SLURM dispatch does not receive jobs

Hi all, I am experimenting with a single box arvados deployment with salt… Now I would like to configure crunch to dispatch jobs over to 2 other dedicated Slurm nodes. I have slurm up and running on the nodes and I have arvados (configured as the slurm controller for now) able to execute sinfo, srun, squeue and return expected results.

However, crunch-dispatch-slurm never seems to pull any container requests from the apiserver. The arvados VM (set up using the single-host provision script) is running as the slurmctld and my two seperate compute nodes are running slurmd, I followed the set up a node guide and configured the nodes according to the Arvados | Set up a Slurm compute node documentation.
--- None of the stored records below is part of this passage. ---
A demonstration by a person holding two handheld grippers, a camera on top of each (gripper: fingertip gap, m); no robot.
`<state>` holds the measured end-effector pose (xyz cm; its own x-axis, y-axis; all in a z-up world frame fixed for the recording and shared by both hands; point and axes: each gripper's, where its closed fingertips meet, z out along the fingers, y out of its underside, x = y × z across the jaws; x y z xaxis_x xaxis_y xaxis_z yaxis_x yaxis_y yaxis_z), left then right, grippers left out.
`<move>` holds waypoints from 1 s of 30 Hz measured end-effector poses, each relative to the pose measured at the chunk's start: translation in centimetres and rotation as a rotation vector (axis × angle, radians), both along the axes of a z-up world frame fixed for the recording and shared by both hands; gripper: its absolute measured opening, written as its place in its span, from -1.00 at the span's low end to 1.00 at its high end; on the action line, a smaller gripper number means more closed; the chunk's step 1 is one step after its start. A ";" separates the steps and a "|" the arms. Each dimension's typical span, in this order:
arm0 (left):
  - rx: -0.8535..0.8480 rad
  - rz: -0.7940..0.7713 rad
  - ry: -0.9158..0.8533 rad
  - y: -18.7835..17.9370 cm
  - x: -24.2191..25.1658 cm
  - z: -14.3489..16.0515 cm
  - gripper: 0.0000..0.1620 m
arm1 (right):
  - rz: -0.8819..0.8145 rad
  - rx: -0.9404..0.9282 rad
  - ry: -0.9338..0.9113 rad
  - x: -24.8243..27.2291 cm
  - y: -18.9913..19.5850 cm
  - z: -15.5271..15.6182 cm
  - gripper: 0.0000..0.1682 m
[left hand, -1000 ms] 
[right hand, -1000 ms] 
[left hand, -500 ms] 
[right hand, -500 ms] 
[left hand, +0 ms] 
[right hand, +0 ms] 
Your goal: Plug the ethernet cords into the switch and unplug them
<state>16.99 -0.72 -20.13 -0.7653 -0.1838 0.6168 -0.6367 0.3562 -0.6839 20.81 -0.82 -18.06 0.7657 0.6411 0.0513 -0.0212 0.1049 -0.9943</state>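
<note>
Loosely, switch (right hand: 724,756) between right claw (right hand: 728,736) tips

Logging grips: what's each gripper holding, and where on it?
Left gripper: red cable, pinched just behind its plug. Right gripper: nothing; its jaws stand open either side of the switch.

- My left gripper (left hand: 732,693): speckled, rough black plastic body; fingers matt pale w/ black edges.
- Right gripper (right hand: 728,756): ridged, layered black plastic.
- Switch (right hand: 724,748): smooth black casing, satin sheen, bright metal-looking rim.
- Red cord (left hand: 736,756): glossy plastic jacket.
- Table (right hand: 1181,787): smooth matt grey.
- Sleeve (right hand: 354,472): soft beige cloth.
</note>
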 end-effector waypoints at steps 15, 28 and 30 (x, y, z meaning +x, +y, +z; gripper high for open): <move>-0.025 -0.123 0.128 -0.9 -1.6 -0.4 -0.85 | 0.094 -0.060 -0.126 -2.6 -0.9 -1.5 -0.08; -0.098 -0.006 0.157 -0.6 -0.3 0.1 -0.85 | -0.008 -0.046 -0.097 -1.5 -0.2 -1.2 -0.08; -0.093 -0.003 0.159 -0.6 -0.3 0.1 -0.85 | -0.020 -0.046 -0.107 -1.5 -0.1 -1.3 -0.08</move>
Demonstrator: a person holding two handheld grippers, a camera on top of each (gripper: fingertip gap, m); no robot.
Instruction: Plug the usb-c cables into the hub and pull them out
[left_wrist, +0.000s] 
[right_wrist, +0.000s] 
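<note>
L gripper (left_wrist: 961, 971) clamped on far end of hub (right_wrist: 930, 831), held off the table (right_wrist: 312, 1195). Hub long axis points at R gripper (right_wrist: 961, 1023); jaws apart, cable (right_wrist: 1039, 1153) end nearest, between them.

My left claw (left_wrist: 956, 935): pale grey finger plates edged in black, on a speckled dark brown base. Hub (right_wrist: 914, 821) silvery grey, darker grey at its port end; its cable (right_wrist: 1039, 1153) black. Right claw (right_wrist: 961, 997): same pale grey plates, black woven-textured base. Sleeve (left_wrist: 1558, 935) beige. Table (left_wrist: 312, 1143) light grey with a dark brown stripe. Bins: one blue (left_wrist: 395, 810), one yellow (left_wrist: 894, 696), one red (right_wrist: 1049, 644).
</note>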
crunch-dispatch-local does intercept jobs as expected and I thought maybe that was keeping jobs from heading to slurm but I’ve since tried disabling that with no effect. I suspect that there is something set somewhere that is telling container requests to always go to the local dispatch. I also tried to understand how salt is configuring the crunch dispatcher in general and I see the parts where it is configured, but don’t see how to adapt it to use slurm. I have very little salt experience so that might be part of the problem.

As an aside, I’m having a little trouble understanding how the slurm nodes are supposed to communicate with the api server, I have the

python-arvados-fuse crunch-run arvados-docker-cleaner

packages installed on the slurm nodes but pretty much nothing else (besides docker and host file entries for the arvados VM). Should I be copying the arvados config.yml and installing/configuring other arvados packages on those nodes as well? Or is crunch-dispatch-slurm talking to slurmctld and beyond that the slurm nodes do not need to be integrated in any way to the arvados cluster?

This is obviously just for experimentation, in prod I would do a full manual install with proper DNS and actual certificates from our CA.

Could you post some logs from crunch-dispatch-slurm? It should be calling sbatch to queue jobs.